• **Exercise goal**: Where the records hold the string "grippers", show the whole line it sits on.

========================

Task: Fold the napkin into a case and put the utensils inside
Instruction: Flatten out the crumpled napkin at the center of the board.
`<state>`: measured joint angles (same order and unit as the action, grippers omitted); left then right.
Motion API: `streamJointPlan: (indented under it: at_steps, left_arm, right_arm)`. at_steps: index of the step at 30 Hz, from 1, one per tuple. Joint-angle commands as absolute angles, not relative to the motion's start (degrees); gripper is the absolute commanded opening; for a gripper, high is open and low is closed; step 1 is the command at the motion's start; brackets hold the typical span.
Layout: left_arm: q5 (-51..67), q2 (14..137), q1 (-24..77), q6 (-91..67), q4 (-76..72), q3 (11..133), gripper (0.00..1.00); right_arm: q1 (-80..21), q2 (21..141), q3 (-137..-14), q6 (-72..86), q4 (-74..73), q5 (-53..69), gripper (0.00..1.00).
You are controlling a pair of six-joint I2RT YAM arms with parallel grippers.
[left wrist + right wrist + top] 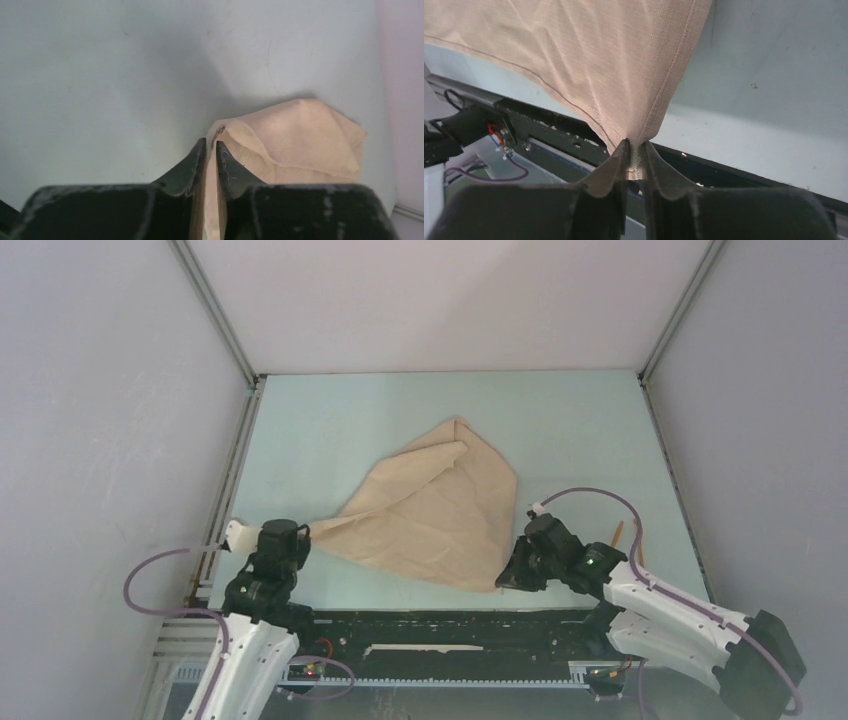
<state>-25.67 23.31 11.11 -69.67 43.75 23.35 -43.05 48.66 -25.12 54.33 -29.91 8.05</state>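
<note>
The beige-tan napkin lies loosely spread in the middle of the table, its far corner bunched and folded over. My left gripper is shut on the napkin's near-left corner; the cloth runs between the jaws in the left wrist view, where the gripper pinches it. My right gripper is shut on the near-right corner, and the cloth hangs taut from the gripper in the right wrist view. Two orange-brown utensils lie right of the right arm, partly hidden by its cable.
The pale table is walled by grey panels on the left, back and right. A black rail runs along the near edge between the arm bases. Purple cables loop by both arms.
</note>
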Motion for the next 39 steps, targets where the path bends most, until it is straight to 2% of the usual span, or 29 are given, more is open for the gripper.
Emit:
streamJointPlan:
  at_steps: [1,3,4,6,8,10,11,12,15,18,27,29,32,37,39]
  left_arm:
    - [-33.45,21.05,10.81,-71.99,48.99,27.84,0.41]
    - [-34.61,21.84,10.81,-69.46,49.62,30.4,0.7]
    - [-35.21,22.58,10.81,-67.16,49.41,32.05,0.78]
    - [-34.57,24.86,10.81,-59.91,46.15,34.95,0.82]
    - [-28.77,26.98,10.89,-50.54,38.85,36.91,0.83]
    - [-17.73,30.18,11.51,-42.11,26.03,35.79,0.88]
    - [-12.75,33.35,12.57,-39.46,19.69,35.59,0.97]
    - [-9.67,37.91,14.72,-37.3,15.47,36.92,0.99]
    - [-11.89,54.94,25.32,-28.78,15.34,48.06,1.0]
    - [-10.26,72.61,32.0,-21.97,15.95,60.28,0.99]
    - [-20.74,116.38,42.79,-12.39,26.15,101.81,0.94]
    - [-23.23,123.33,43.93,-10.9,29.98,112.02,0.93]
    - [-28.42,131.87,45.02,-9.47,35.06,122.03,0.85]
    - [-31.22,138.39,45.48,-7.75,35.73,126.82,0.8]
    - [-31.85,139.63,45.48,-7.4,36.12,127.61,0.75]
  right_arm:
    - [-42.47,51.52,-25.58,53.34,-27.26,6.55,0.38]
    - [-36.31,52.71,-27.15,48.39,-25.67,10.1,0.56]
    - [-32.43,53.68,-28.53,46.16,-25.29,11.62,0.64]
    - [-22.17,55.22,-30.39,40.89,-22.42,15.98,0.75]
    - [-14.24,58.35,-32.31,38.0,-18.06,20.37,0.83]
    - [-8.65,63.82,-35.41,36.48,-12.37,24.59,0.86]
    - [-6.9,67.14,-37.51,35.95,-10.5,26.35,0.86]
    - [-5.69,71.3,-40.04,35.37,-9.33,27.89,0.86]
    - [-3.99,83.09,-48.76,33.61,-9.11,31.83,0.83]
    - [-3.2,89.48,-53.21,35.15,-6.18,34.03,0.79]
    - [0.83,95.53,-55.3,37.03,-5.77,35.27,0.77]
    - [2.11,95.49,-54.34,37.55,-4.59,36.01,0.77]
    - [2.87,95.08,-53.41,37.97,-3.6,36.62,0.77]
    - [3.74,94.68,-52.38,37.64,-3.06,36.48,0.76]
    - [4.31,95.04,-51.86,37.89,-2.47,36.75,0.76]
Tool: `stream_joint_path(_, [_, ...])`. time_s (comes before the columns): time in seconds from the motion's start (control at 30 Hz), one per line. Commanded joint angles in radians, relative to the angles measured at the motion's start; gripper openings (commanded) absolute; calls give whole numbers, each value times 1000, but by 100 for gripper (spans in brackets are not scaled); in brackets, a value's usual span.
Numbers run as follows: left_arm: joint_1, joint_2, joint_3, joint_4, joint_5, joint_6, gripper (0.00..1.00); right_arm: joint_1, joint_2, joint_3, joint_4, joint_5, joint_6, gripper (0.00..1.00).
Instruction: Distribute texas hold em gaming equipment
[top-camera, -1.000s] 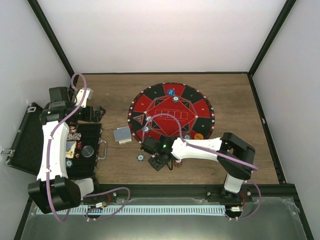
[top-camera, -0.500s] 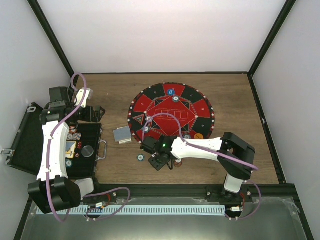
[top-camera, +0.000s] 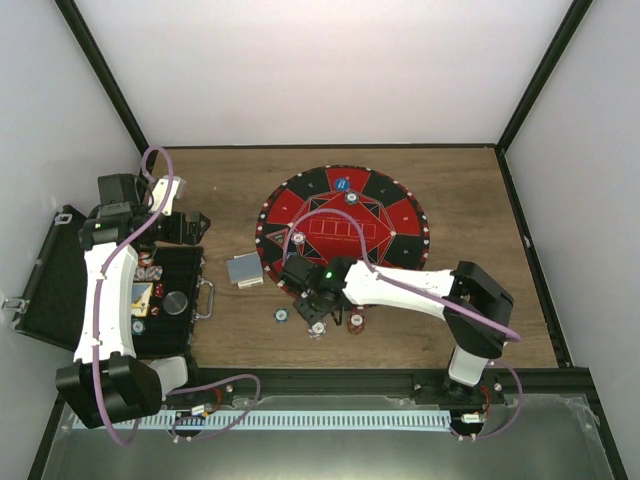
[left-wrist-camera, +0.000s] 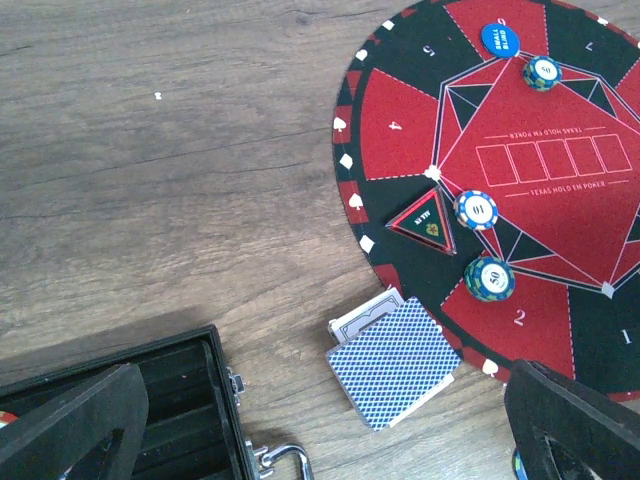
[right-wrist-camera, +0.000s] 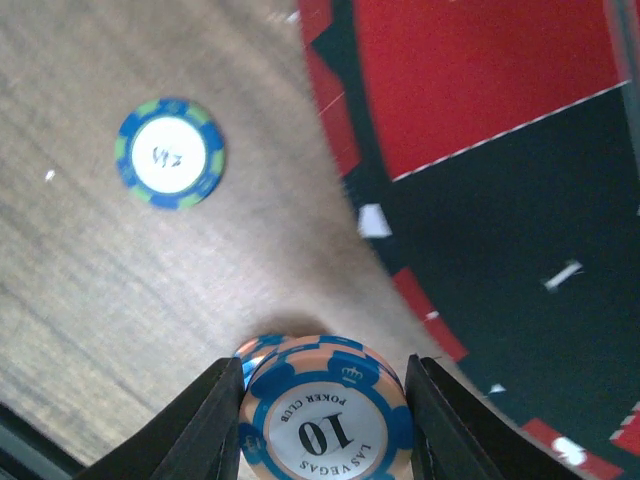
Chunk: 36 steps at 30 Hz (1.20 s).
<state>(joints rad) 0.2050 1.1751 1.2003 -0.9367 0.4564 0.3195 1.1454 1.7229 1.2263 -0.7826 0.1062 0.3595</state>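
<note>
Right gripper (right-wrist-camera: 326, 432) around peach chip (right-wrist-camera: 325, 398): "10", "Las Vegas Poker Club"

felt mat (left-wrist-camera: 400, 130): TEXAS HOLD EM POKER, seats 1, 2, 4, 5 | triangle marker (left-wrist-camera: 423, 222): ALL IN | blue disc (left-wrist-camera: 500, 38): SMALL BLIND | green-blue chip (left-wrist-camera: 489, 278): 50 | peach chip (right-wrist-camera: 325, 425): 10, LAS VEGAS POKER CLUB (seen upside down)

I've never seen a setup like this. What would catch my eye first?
The round red-and-black poker mat in the middle of the wooden table stands out most. At its near edge the right hand pinches a pink-and-blue chip marked 10. Left of the mat lies a deck of blue-backed cards, and farther left an open black case.
</note>
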Motion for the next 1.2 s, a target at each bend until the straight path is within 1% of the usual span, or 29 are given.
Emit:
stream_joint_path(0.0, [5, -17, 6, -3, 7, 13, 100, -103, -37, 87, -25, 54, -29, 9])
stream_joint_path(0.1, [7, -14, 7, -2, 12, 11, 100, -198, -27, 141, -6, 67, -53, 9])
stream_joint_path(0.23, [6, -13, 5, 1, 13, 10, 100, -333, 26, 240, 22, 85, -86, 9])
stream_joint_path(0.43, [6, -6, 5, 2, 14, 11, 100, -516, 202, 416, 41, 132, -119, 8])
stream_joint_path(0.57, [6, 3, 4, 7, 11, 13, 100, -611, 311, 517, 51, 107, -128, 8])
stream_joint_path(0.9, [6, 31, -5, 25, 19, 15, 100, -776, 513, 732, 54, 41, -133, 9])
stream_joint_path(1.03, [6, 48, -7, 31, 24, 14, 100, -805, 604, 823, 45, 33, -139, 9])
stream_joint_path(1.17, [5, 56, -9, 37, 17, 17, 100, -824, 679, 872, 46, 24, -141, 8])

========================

• **Solution below**:
`<state>`: measured joint angles (same order and unit as the action, grippers omitted); left then right.
You are controlling a pair of six-joint I2RT YAM arms with parallel grippers.

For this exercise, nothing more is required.